W WILL AT LAST BE A LADY IN VEGAS AT THE SLS
While SLS Hotels are still hard at work on their upcoming New York and Miami properties, much has been happening at the SLS Las Vegas, which opened in August 2014 after a lengthy renovation that transformed the once iconic Sahara Las Vegas (the Rat Pack’s fave Vegas casino) into a chic casino with flashy mind-bending interior design by Philippe Starck.
But not long after that grand opening party, news emerged that SLS had experienced some difficulty obtaining a gaming license from the Nevada Gaming Control Board. Long story short, SLS was ultimately granted a temporary license with lots of restrictions.
And now, look who is joining the table–Starwood Hotels.
News dropped this morning that the SLS Las Vegas will be rebranded as a part of Starwood’s new-ish Tribute Portfolio, a collection of independent luxury hotels with their own distinctive personality. Stockbridge will continue to manage the property. But that news is nothing compared to the excitement that W Las Vegas will also open at the SLS Las Vegas.
An existing tower, the SLS Lux Tower, will be transformed into a proper W Hotel complete with 289 rooms, a W Living Room, a dedicated entry and reception area for W Hotel guests, an Away Spa, and WET, an exclusive outdoor pool and bar. This will open sometime next year after a minor renovation. For what it’s worth, of the three towers that compose the SLS, the Lux is the nicest. And the ones with mirrors on the ceiling. Wink, wink.
This is positive news for a couple of reasons. First, SLS will be able to tap into Starwood’s massive network of guests, and since the property is located on a still somewhat isolated portion of the Strip, this could be a huge boost to business. Second, W has been trying for-evah and a day to open in Las Vegas.
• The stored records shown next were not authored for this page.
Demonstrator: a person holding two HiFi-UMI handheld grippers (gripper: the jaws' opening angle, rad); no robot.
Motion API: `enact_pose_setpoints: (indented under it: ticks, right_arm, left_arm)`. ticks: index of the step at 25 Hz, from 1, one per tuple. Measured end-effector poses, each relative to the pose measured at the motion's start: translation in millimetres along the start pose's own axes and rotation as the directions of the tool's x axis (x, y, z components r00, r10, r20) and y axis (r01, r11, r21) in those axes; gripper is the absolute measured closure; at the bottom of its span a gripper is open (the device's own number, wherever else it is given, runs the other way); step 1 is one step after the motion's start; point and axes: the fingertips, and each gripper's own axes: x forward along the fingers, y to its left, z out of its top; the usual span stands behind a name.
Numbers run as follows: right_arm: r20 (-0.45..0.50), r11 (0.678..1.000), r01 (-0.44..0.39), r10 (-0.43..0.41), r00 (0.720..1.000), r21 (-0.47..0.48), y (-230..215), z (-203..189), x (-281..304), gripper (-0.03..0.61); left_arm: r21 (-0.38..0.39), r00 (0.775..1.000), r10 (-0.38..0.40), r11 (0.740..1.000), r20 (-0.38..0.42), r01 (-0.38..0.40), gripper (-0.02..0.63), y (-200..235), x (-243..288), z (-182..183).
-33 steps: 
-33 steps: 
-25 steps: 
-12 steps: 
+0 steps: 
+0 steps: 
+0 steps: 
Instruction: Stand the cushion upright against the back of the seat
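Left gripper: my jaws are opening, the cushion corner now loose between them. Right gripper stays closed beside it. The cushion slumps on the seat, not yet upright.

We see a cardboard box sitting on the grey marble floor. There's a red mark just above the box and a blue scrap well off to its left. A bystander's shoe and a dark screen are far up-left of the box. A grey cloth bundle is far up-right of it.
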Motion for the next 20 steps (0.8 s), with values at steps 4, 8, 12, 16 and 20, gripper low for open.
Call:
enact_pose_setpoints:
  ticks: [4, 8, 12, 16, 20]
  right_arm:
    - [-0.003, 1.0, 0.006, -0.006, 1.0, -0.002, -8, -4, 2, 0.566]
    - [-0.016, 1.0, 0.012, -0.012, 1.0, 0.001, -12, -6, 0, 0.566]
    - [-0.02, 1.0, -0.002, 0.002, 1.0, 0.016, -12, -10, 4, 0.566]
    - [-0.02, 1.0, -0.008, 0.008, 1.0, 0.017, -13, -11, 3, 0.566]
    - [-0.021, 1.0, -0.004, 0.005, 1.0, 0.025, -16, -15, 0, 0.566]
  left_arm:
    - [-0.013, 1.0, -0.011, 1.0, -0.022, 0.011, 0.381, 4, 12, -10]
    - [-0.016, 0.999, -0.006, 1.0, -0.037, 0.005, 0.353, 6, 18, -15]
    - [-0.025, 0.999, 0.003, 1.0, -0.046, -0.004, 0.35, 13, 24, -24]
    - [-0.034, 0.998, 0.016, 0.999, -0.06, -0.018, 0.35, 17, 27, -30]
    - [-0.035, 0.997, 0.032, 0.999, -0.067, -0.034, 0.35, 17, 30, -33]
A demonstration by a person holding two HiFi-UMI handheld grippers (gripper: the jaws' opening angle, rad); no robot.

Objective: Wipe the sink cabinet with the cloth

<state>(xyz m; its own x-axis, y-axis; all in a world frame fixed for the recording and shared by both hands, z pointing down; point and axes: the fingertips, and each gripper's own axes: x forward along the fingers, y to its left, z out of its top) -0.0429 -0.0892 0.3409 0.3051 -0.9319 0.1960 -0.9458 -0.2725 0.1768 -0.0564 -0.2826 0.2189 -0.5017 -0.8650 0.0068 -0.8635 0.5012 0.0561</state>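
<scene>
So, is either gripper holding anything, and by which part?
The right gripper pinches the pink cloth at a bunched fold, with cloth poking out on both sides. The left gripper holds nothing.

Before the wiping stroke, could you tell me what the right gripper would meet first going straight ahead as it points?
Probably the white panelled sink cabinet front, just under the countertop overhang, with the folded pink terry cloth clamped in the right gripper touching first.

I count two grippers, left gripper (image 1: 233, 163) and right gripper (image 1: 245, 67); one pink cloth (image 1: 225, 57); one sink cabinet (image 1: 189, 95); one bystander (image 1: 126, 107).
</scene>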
May we point you all to the W Las Vegas of 2005 which George Clooney had once hoped to launch within his Las Ramblas project. (Oh, how we miss those delusional days before the economy collapsed.)
Lastly, the SLS may no longer look like the Sahara, but it’s still an important piece of Vegas real estate and after being hampered at the start, it deserves this second chance.